Веревки врезались в запястья и, казалось, уже проточили кожу до кости. Тряпошная грудь вывалилась из власяницы и, жидко провиснув, была безобразной, по-старушечьи изжитой.
Слава Богу, хоть перед смертью да победила ненавистную плоть свою…
Но нелепость своего положения возмущала Федосью пуще, чем телесные страдания, словно бы ее, как распоследнюю простигосподи, растелешенной выставили на площади у позорного столба на глум и ор сотням мужиков… Благоверный Глеб Иванович до последних дней не видал ее нагою, без срачицы, а тут вздели, как говяжью тушу пред разделкой… Ну, кобели, поедайте бесстыдными глазищами.
Потому и не выбирала боярыня пристойных слов, но, чуя близкий конец, хотела поглубже ужалить бездушного дьяка.

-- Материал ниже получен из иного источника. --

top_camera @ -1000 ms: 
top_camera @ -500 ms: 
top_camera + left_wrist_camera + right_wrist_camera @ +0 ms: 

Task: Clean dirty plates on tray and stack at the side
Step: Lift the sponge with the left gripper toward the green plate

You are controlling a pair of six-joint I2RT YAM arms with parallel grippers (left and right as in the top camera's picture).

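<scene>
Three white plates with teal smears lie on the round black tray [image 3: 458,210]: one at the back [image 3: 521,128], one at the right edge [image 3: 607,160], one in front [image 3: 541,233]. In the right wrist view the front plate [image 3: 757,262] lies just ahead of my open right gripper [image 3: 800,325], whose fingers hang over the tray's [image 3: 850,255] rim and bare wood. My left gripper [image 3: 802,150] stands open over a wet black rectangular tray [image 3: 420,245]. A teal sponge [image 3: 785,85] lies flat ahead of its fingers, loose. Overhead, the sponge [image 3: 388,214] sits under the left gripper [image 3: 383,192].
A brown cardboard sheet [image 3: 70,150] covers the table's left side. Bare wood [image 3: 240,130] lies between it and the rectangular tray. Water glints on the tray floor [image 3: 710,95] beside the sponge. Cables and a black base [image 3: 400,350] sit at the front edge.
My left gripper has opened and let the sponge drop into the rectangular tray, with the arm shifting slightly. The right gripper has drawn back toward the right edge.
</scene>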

«Ты, безродный, лаптя оборка… Кабы не Глебушко Иванович, продавать бы тебе оладьи в нижнем конце у кабака иль быть у меня в рабичишках! Эко возомнил о себе, грязь худая. Так-то платишь за хлеб-соль. Бывало, из дому не вытурить, дневал-ночевал…»
«Приприте ее, вислозадую… Ларивон, не тяни. Расспроси, с кем она гуртовалась и какого худа измыслила на царя?» – подал голос от стола князь Яков Адоевский.
«Сейчас припеку… Ужо погодит-ка, запоет лазаря», – зачастил дьяк, однако не сдвигаясь с места. Может, вспомнил наконец былую дружбу, как гостевал и украдкой от боярина Морозова нет-нет да и взглядывал на хозяйку шальными от кощунных мыслей котовьими глазами? Он-то был тогда кровь с молоком, на трех ногах с лавки соскакивал, такой боевой на мужское дело, а Глеб Иванович засыхал день ото дня и бледностью, тонкостью лица и рук уже походил на косточку белояровую. Подумал дьяк: «Эко баба себя извела, все живое вытравила, стала как селедка. И неуж на нее зарился?.. Да и годы, надо сказать…»
«И припеки. Не тяни время…»
«Палач, раздуй пуще уголья… Она хлебом попрекать. Не твой калач-то ел. Тебя саму Глеб-то Иванович подобрал у Пушкарских бань. Известная была бл… ка. Курва, такого мужика иссушила. Всяк на Москве помнит, как ты с нагим Киприяном блудила, а с юродом Федькой Мезенцем путалась в своем дому».
От подобной нелепицы рассмеяться бы гордо в лицо дьяку, но, вися на дыбе, не много-то посмеешься сквозь слезы; в самую пору взвыть, чтобы сжалились над несчастной да кинули на земляной пол, где корчатся и стенают полковница Данилова и княгиня Урусова.
«Ты, черт рогатый, – взвизгнула боярыня, не стерпев наговоров. – Пусть язык твой, Ларивошка, иссохнет в окаянной пасти, как вяленая дыня, а уд твой богомерзкий станет рождать без роздыху змей и жаб… Не тяни, полоротый, жги, да режь, да пей мою кровь. И простого-то дела не можешь исполнить, недотыка. Держат же таких на службе… Не дай, Господи, делать из холопа дворника, из попа палача, из богатыря воеводу…»
Но тут вернулся в избу князь Василий Волынский, не вем где пропадавший с полчаса и, оборвав проклятия боярыни, велел спешно тащить ворух на двор. Их подхватывали за руки и волочили через порог, как падаль. Когда тянули Марью Данилову через сени, она крепко ушиблась головою о колоду и, простонав, невольно вспомнила разбойника Бубена; он учил ее в тюрьме, как от пытки оттерпеться, наговаривая на воск: «Небо лубяно и земля лубяна, и как в земле мертвые не слышат ничего, так бы и мне не слышать жесточи и пытки».